**TASK DIRECTIONS:** Taking the first line of the listing as the start and the line containing "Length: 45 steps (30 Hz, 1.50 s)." as the end, reproduce everything in between exactly, both ends included.

**DATA SECTION:**
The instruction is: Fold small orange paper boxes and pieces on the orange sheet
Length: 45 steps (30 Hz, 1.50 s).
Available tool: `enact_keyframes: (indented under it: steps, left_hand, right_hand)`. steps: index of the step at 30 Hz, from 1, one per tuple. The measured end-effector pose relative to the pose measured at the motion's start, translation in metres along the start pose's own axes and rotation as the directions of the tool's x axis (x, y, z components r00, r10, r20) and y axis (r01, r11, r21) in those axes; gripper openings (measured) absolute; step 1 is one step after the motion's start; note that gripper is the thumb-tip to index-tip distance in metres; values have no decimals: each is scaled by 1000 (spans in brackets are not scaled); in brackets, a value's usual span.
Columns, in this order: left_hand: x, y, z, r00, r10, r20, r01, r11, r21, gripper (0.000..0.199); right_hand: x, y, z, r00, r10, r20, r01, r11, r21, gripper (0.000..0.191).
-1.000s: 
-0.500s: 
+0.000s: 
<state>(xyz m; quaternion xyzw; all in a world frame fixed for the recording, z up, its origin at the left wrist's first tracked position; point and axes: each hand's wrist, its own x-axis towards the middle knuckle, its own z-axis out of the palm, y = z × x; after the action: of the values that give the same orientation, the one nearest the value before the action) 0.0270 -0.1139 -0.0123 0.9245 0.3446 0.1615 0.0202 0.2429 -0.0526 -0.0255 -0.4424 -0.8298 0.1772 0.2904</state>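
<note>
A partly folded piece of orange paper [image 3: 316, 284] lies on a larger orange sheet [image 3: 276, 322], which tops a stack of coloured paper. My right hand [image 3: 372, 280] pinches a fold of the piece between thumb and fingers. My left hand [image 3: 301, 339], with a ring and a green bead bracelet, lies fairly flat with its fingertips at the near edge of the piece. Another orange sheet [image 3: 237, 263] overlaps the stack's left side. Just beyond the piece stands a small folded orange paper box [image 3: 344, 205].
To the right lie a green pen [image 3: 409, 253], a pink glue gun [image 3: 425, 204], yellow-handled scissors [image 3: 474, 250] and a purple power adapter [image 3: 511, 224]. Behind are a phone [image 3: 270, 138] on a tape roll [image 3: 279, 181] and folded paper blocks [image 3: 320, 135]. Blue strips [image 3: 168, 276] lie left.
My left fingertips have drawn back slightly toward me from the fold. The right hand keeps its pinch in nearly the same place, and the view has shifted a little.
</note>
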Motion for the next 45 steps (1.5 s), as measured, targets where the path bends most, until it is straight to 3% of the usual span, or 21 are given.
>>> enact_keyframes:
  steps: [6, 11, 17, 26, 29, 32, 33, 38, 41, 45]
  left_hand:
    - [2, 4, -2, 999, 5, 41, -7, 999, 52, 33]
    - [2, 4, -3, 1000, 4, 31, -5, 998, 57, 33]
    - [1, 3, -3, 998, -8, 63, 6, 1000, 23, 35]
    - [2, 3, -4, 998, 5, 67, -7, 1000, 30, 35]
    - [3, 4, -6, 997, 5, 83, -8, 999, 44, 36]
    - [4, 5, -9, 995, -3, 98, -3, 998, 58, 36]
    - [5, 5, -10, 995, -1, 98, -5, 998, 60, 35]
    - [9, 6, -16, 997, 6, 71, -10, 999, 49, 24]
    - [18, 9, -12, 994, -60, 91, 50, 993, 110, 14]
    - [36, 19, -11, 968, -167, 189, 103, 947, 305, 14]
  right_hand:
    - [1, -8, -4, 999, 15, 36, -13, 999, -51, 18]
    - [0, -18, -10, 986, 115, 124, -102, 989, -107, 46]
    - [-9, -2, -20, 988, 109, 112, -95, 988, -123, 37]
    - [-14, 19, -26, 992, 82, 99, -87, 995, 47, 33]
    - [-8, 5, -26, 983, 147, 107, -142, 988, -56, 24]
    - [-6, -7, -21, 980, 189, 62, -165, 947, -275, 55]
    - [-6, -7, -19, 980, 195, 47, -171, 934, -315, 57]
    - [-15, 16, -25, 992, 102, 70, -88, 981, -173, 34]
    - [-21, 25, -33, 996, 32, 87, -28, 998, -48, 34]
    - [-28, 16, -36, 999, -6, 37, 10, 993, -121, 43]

**SOLUTION BELOW:**
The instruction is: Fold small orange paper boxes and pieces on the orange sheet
Length: 45 steps (30 Hz, 1.50 s).

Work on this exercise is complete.